◆ Task instructions: Line by line, retype the data exactly as it is given.

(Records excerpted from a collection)

◆ ◆ ◆ ◆ ◆ ◆ ◆

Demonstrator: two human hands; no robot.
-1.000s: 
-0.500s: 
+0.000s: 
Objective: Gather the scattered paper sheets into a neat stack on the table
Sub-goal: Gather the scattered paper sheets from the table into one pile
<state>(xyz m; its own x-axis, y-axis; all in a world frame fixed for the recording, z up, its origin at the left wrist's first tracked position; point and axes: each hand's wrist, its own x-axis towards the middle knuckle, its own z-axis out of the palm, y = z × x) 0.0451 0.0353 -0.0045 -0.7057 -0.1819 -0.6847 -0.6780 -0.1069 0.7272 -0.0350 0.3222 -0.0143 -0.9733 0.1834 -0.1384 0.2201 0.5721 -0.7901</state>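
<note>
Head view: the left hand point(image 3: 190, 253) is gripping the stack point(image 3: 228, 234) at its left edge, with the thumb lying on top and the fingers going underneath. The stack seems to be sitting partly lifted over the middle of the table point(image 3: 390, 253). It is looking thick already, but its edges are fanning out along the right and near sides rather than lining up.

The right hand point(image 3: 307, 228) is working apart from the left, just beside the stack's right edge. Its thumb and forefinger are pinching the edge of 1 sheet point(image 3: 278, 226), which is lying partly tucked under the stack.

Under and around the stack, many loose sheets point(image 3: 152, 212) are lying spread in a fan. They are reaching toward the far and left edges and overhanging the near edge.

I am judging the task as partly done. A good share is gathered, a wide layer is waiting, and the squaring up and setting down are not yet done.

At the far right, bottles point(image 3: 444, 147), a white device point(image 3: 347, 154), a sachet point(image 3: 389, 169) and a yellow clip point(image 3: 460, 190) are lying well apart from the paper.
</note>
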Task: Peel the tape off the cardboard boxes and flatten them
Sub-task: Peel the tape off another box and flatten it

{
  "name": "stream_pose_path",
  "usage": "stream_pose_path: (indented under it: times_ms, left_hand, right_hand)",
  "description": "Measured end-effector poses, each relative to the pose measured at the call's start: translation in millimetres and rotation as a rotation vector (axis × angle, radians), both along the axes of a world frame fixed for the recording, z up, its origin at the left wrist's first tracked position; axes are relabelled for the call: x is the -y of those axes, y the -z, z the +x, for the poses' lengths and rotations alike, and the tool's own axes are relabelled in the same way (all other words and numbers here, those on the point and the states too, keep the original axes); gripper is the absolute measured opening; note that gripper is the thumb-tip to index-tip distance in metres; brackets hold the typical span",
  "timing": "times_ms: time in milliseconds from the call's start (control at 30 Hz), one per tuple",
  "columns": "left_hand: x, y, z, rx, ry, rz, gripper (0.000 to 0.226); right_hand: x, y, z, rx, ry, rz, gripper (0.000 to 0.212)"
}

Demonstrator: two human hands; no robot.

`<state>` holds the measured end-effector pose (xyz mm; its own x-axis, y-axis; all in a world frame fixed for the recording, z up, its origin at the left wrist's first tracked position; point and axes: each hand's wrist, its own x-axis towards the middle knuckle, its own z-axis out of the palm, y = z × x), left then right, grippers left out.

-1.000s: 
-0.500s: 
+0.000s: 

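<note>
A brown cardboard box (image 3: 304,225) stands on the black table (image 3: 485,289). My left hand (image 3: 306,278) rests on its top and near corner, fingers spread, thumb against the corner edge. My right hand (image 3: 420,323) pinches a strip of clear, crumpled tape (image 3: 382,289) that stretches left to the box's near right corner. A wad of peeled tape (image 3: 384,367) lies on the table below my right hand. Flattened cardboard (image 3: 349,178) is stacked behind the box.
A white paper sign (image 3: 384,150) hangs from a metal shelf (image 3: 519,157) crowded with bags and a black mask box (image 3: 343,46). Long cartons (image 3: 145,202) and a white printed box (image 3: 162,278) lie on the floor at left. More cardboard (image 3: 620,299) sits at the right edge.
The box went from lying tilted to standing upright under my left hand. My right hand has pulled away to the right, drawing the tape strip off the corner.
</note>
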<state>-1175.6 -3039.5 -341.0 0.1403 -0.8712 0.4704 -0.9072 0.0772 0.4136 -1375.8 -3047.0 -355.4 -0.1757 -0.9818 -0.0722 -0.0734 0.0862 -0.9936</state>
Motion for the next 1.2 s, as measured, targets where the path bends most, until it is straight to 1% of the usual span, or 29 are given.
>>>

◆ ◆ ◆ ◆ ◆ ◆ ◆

◆ Answer for this exercise:
Demonstrator: two human hands; no robot.
-1.000s: 
-0.500s: 
+0.000s: 
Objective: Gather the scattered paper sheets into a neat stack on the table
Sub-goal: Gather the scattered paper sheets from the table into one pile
<state>(xyz m; its own x-axis, y-axis; all in a world frame fixed for the recording, z up, its origin at the left wrist's first tracked position; point and axes: each hand's wrist, its own x-axis towards the middle knuckle, its own z-axis out of the palm, y = z × x) 0.0451 0.0353 -0.0045 -0.7057 -0.1819 -0.6847 -0.6780 -0.1069 0.7272 -0.0350 0.3222 -0.0143 -0.9733 0.1834 -0.1384 0.2201 0.5721 -0.7901</state>
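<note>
Head view: the left hand point(image 3: 190, 253) is gripping the stack point(image 3: 228, 234) at its left edge, with the thumb lying on top and the fingers going underneath. The stack seems to be sitting partly lifted over the middle of the table point(image 3: 390, 253). It is looking thick already, but its edges are fanning out along the right and near sides rather than lining up.

The right hand point(image 3: 307, 228) is working apart from the left, just beside the stack's right edge. Its thumb and forefinger are pinching the edge of 1 sheet point(image 3: 278, 226), which is lying partly tucked under the stack.

Under and around the stack, many loose sheets point(image 3: 152, 212) are lying spread in a fan. They are reaching toward the far and left edges and overhanging the near edge.

I am judging the task as partly done. A good share is gathered, a wide layer is waiting, and the squaring up and setting down are not yet done.

At the far right, bottles point(image 3: 444, 147), a white device point(image 3: 347, 154), a sachet point(image 3: 389, 169) and a yellow clip point(image 3: 460, 190) are lying well apart from the paper.
</note>
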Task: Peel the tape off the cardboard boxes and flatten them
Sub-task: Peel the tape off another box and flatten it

{
  "name": "stream_pose_path",
  "usage": "stream_pose_path: (indented under it: times_ms, left_hand, right_hand)",
  "description": "Measured end-effector poses, each relative to the pose measured at the call's start: translation in millimetres and rotation as a rotation vector (axis × angle, radians), both along the axes of a world frame fixed for the recording, z up, its origin at the left wrist's first tracked position; axes are relabelled for the call: x is the -y of those axes, y the -z, z the +x, for the poses' lengths and rotations alike, and the tool's own axes are relabelled in the same way (all other words and numbers here, those on the point and the states too, keep the original axes); gripper is the absolute measured opening; note that gripper is the thumb-tip to index-tip distance in metres; brackets hold the typical span",
  "timing": "times_ms: time in milliseconds from the call's start (control at 30 Hz), one per tuple",
  "columns": "left_hand: x, y, z, rx, ry, rz, gripper (0.000 to 0.226); right_hand: x, y, z, rx, ry, rz, gripper (0.000 to 0.212)"
}

Demonstrator: two human hands; no robot.

`<state>` holds the measured end-effector pose (xyz mm; its own x-axis, y-axis; all in a world frame fixed for the recording, z up, its origin at the left wrist's first tracked position; point and axes: each hand's wrist, its own x-axis towards the middle knuckle, its own z-axis out of the palm, y = z × x), left then right, grippers left out.

-1.000s: 
-0.500s: 
+0.000s: 

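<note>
A brown cardboard box (image 3: 304,225) stands on the black table (image 3: 485,289). My left hand (image 3: 306,278) rests on its top and near corner, fingers spread, thumb against the corner edge. My right hand (image 3: 420,323) pinches a strip of clear, crumpled tape (image 3: 382,289) that stretches left to the box's near right corner. A wad of peeled tape (image 3: 384,367) lies on the table below my right hand. Flattened cardboard (image 3: 349,178) is stacked behind the box.
A white paper sign (image 3: 384,150) hangs from a metal shelf (image 3: 519,157) crowded with bags and a black mask box (image 3: 343,46). Long cartons (image 3: 145,202) and a white printed box (image 3: 162,278) lie on the floor at left. More cardboard (image 3: 620,299) sits at the right edge.
The box went from lying tilted to standing upright under my left hand. My right hand has pulled away to the right, drawing the tape strip off the corner.
</note>
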<state>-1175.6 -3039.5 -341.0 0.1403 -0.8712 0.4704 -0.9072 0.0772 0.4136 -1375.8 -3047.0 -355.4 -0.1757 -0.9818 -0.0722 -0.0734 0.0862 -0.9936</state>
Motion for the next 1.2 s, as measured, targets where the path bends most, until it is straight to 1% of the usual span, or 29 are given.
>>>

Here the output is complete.